Rudolf Stingel
An expression of American mass-produced plenty and the lifestyle that goes with it, wall-to-wall carpeting indirectly serves grander, Modernist ideas about the rationalization of space, and, like other grand Modernist ideas, wall-to-wall seems to interest Rudolf Stingel. But, as displayed in his current installation, his interest in human interaction with architectural contexts, as well as in the affect of pure color and its reciprocal relationships with texture and scale, proposes a playful hybrid of formal purity and visual extremes, a Modernism on drugs.
This version of Stingel’s signature carpets consisted of wide-striped, deep-pile fuschia and cherry, running parallel to the traffic-pattern of the gallery, as if to usher us madly in. Stretching willy-nilly under the front desk and interior fixtures, the rug subtly aligned the given features of the space with its own visual rhythm. It filled the otherwise empty front gallery, and extended into the larger back room.
Entrance to this inner space was nearly barred by an enormous, pierced screen made of carved blocks of Styrofoam. Painted ice-blue on one side, the screen was monumental in size but insubstantial in substance—a high, square lattice punctured by circular holes, like a decorative carport wall in a Hollywood contemporary. Rough edges were visible and the manufacturer’s stencil showed through. In tension with the screen’s industrial quality, the blocks’ texture was crystalline and sugary, their hue mentholated, as if they might dissolve on the tongue. The light entering the room cast psychedelic discs of shadow on the ceiling and wall. Subject to the movements of clouds outside and viewers within, this shifting pattern delicately reiterated Stingel’s attention to the ways in which spatial organization filters and molds physical awareness.

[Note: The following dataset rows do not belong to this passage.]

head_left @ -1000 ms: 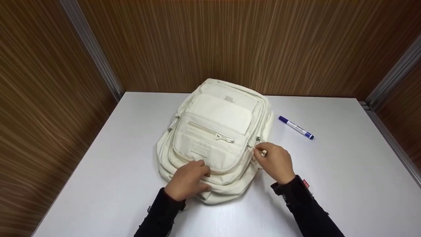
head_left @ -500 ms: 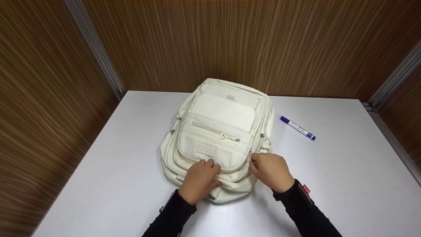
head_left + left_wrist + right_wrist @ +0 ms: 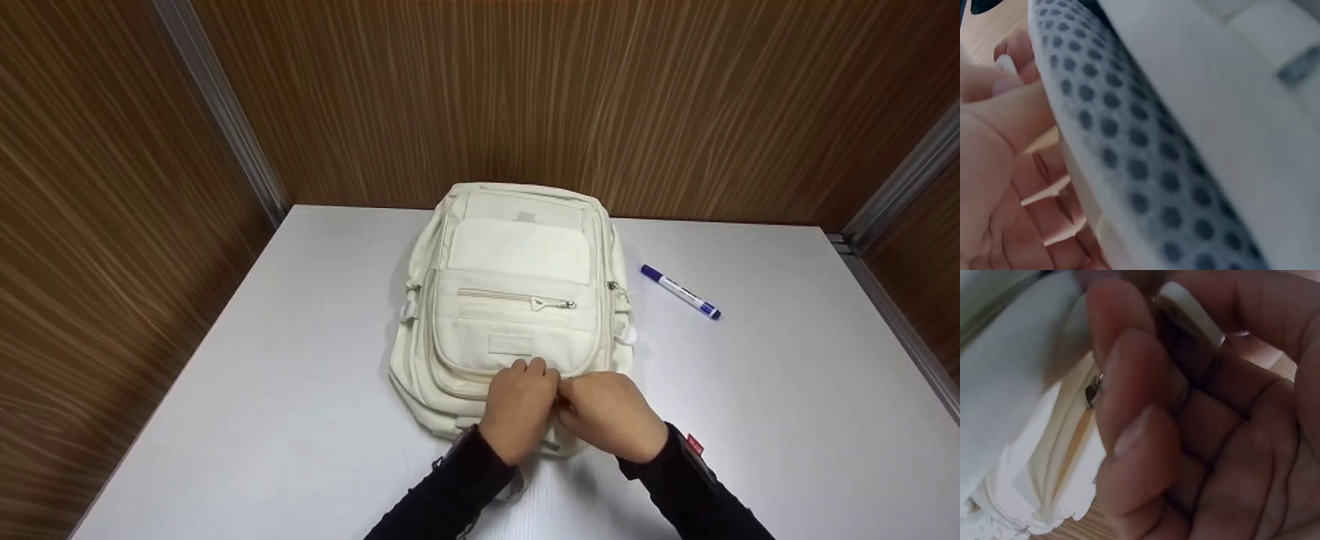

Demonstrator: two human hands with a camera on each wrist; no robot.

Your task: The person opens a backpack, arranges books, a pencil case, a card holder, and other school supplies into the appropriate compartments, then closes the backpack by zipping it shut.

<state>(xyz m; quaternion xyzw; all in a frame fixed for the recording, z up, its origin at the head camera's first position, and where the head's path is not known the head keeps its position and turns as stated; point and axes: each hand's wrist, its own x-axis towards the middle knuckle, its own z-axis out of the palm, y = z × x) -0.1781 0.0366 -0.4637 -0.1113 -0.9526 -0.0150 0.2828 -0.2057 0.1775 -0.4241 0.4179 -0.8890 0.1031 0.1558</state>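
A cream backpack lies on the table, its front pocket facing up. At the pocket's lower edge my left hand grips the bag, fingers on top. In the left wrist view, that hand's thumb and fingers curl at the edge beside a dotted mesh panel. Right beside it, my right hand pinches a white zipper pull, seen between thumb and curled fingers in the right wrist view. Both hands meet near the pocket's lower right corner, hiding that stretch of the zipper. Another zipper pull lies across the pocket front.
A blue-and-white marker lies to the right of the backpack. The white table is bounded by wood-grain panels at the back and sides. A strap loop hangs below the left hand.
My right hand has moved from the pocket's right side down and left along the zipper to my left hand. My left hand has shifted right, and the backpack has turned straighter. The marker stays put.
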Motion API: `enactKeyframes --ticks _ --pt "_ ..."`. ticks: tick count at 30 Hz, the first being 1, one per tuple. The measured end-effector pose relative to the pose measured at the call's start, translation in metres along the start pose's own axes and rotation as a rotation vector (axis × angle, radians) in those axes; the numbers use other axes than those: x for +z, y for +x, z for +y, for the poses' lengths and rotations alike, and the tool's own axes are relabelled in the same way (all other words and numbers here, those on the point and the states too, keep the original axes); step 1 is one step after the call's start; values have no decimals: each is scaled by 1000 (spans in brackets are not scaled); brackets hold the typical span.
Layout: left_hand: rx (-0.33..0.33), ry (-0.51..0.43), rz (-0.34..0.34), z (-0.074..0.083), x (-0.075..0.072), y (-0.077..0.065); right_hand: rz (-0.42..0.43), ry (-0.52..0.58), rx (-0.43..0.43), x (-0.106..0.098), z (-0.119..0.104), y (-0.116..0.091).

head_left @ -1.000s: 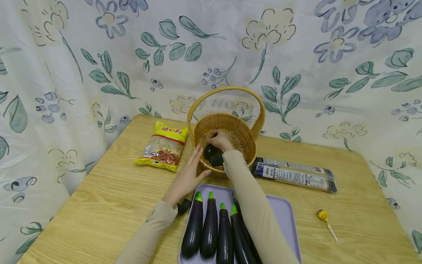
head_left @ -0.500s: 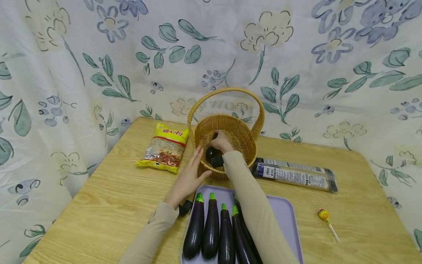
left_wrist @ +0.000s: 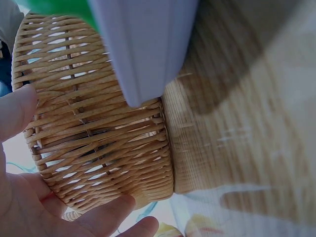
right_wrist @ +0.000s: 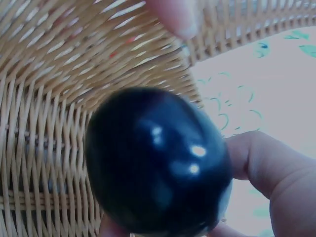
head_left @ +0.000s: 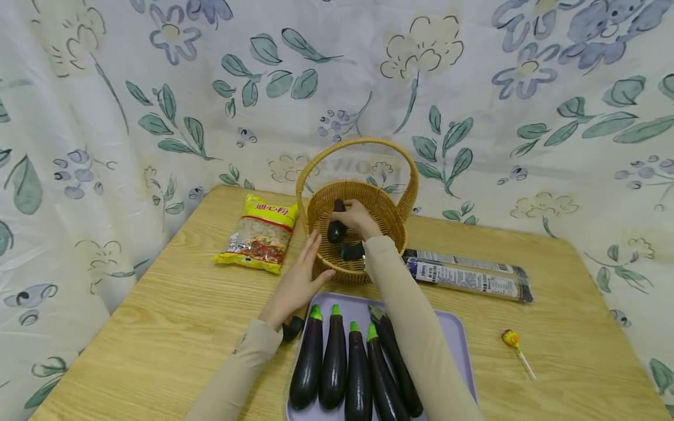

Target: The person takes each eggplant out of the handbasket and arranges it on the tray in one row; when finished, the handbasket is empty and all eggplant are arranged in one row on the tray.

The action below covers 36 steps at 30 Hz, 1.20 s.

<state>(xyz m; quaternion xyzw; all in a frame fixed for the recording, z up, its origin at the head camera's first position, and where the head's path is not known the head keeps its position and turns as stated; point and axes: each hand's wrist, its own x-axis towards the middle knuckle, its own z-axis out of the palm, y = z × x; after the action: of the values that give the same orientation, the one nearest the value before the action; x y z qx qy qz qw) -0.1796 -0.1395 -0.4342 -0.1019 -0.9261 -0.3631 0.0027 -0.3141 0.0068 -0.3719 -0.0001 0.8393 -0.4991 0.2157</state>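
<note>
A dark, glossy eggplant stands nearly upright inside the wicker basket, at its left side. My right hand grips it from the right; in the right wrist view the eggplant's rounded end fills the middle, thumb and fingers around it. Outside the basket, my left hand rests against its front left wall with fingers spread. The left wrist view has this hand's fingers along the woven wall. Several more eggplants lie side by side on the lilac tray, partly under my right forearm.
Left of the basket lies a yellow bag of pasta. Two long, clear-and-dark packs lie to its right. A lollipop is on the wooden table at the right. A floral curtain hangs behind.
My right hand has risen slightly and moved right inside the basket, lifting the eggplant more into view. My left hand stays on the basket wall.
</note>
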Motion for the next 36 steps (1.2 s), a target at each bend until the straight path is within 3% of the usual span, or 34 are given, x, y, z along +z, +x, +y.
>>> enactKeyframes --ticks 10,23,36 --pt "-4 3 -4 0 1 -1 -35 81 15 -1 -1 -8" --pt "9 1 3 3 -2 -1 -70 254 27 -17 3 -14" --pt "5 19 2 3 -2 0 -88 270 -33 -19 12 -24"
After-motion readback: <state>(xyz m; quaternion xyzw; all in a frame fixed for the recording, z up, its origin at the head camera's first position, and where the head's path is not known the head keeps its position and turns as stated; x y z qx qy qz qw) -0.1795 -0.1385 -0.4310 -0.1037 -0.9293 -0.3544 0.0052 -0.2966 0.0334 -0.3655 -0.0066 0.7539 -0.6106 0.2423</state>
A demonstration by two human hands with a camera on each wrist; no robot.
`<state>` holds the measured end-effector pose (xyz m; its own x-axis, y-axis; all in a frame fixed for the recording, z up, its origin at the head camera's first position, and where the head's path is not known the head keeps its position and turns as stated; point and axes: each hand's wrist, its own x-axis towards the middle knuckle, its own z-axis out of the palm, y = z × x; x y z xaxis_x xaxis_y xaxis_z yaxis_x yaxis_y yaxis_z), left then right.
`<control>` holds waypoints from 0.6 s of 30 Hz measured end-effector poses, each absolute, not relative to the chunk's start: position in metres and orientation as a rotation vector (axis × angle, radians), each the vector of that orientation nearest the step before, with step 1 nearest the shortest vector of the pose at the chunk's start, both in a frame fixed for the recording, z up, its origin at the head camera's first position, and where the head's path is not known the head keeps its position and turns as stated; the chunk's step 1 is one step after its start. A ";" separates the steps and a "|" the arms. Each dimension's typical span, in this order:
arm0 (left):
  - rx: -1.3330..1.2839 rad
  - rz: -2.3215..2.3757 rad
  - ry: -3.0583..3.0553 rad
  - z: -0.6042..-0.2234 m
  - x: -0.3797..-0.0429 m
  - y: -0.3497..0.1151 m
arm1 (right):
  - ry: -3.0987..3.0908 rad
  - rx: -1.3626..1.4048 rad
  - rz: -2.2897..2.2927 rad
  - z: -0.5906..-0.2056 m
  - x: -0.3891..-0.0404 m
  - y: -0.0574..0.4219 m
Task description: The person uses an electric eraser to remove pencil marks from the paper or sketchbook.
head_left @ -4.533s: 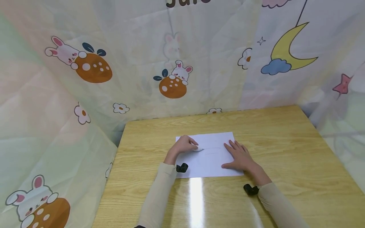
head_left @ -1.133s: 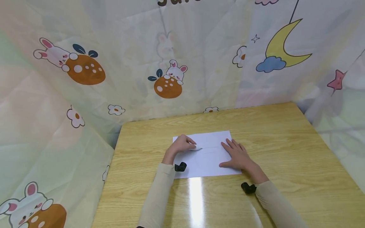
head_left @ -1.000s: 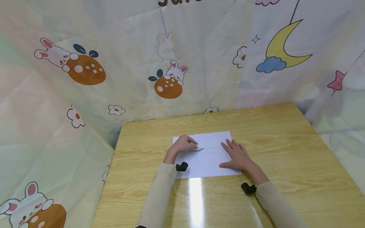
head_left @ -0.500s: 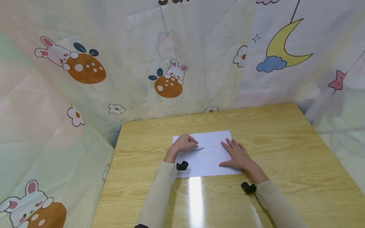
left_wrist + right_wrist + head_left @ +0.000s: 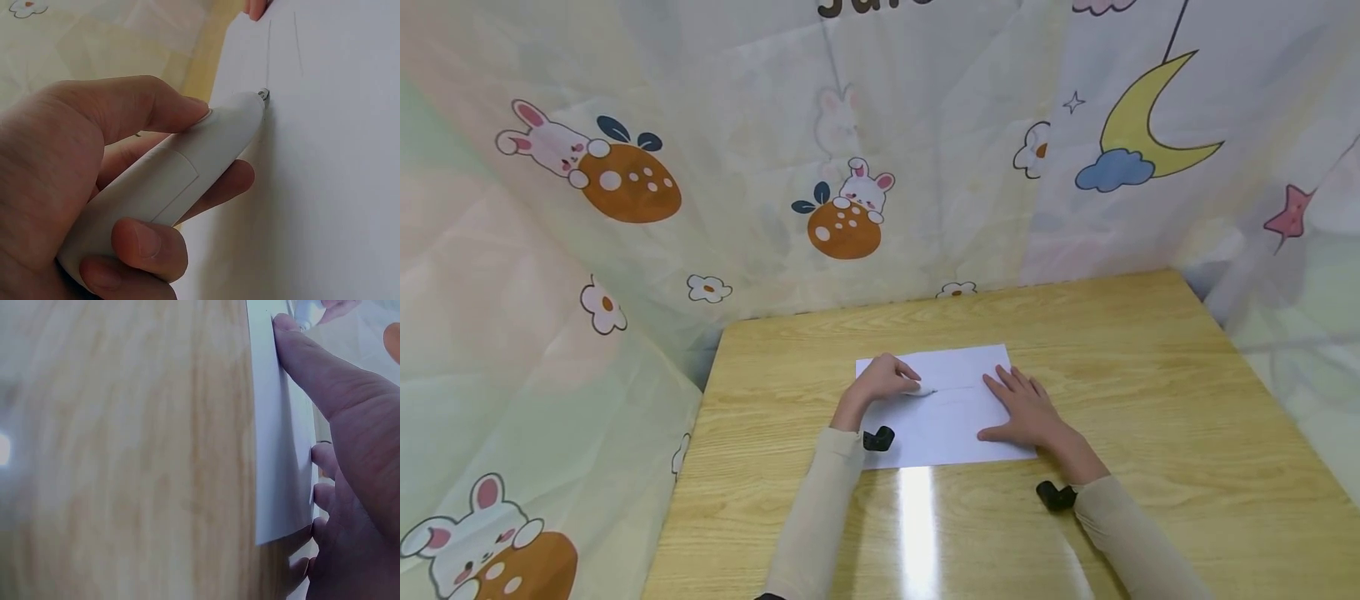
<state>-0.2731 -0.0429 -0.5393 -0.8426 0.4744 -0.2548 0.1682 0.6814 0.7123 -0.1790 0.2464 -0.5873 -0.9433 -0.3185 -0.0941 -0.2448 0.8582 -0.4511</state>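
My left hand [image 5: 882, 379] grips a white electric eraser [image 5: 169, 175], its thumb on the button and its fingers wrapped underneath. The small metal-ringed tip meets the end of a thin grey line [image 5: 269, 53] on a white sheet of paper [image 5: 940, 437]. A second, shorter line [image 5: 297, 44] runs beside it. Dark specks show by the tip. Across the sheet, my right hand [image 5: 1026, 411] rests with fingers spread on the paper's right side. In the right wrist view its thumb [image 5: 312, 359] lies along the sheet near the edge.
The sheet lies on a wooden table [image 5: 1127, 358]. A printed cloth [image 5: 737, 225] hangs behind the table and along its sides. Black wrist cameras [image 5: 878, 438] sit at both wrists, the left one over the paper. Light glares on the table's front.
The electric eraser's tip has shifted slightly left and right along the upper line. The right hand stays in place on the paper. The head view has tilted a little.
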 end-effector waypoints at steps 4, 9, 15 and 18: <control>0.491 0.976 2.488 -0.536 -0.272 -0.044 | 2.872 -0.436 -0.653 -0.585 -0.179 0.248; 0.493 0.995 2.473 -0.536 -0.273 -0.039 | 2.886 -0.448 -0.656 -0.584 -0.180 0.248; 0.469 0.990 2.471 -0.536 -0.269 -0.040 | 2.891 -0.462 -0.662 -0.586 -0.178 0.245; 0.464 0.977 2.485 -0.535 -0.268 -0.042 | 2.882 -0.455 -0.676 -0.586 -0.177 0.244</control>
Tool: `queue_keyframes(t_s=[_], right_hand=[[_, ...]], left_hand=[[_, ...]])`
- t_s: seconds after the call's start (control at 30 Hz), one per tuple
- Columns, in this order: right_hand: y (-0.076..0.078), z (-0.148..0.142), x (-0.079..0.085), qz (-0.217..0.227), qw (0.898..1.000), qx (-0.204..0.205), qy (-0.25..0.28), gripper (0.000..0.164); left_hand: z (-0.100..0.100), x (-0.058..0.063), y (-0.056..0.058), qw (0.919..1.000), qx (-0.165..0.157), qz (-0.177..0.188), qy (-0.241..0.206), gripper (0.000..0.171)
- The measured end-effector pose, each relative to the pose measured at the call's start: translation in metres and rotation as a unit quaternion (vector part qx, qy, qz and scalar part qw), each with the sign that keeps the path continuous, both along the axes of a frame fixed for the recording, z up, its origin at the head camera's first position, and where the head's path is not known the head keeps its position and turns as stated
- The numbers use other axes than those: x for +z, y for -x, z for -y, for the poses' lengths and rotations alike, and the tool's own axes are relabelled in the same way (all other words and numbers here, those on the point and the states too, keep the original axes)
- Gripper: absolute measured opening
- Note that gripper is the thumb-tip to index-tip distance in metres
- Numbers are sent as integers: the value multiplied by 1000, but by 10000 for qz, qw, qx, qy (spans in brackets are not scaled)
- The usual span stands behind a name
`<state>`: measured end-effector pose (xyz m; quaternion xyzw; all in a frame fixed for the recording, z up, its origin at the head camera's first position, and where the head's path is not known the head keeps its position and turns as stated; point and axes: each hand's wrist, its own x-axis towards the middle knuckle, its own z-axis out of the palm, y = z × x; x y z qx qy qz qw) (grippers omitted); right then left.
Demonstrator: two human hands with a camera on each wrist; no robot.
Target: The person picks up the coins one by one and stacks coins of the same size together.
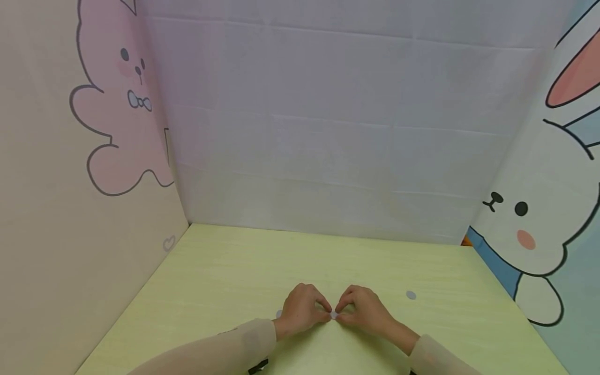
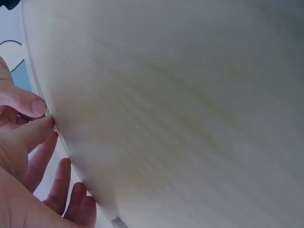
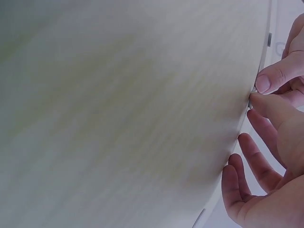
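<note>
A small flat grey disc (image 1: pixel 334 315) lies on the pale yellow table (image 1: pixel 234 260) between my two hands. My left hand (image 1: pixel 303 308) pinches its left edge with thumb and forefinger. On the opposite edge, my right hand (image 1: pixel 363 311) does the same, and the fingertips of both hands nearly meet. Both wrist views show the left hand (image 2: pixel 33 161) and right hand (image 3: pixel 278 152) low against the table, other fingers bent with their tips on the surface. The fingers mostly hide the disc there.
A second grey disc (image 1: pixel 411 295) lies flat to the right, beyond my right hand. Another grey disc (image 1: pixel 279 313) is partly hidden behind my left wrist. White cloth (image 1: pixel 328 130) hangs at the back, and printed cartoon panels (image 1: pixel 539 234) stand along both sides.
</note>
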<state>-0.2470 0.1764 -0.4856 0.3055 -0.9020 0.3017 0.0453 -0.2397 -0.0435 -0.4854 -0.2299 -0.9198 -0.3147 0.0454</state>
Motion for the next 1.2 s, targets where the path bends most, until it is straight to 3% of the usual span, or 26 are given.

Past the lattice, the carpet continued a few feet then stopped, dividing the space with a boundary even more permeable than that of the lattice itself. The gallery’s polished concrete floor reappeared, and in this neutral zone hung a series of large-scale paintings. Although various in size, each was an irregular monochrome, the black ground showing through. The colors—baby blue, acid yellow, bold orange, a sickly lime-green—fell within the candied/toxic palette already established, while the black read as equal parts licorice and menace. Stingel is noted for having published (in 1989) a manual for producing “gestural” abstractions by applying paint through a gauze that is then peeled away, leaving aleatory blots and jags that appear, at first glance, to be expressionist marks. But where the carpet and screen achieved just the right blend of exuberance and dissonance, the paintings resolved too easily and went flat. Up close, the impress of the gauze’s weave was visible in the paint, a “screening” echoed by our passage through the lattice, but this nice detail was not quirky or bold enough, and the paintings remained uninflected, too close to the defanged abstractions that decorate corporate headquarters.
Such a comparison was doubtless intentional. The deep-pile carpet and the alluring, partial privacy suggested by the screen echoed the decor of power interiors. But the carpet also invited a childlike impulse to take off one’s shoes and roll around; its virgin corners were exciting the way a new house is before the furniture comes, when the as-yet-undecorated rooms suggest infinite possibility. Towering over it, the lightweight screen twiddled perception in a masterfully innocent way. In this strangely exuberant world, the paintings felt somehow disingenuous.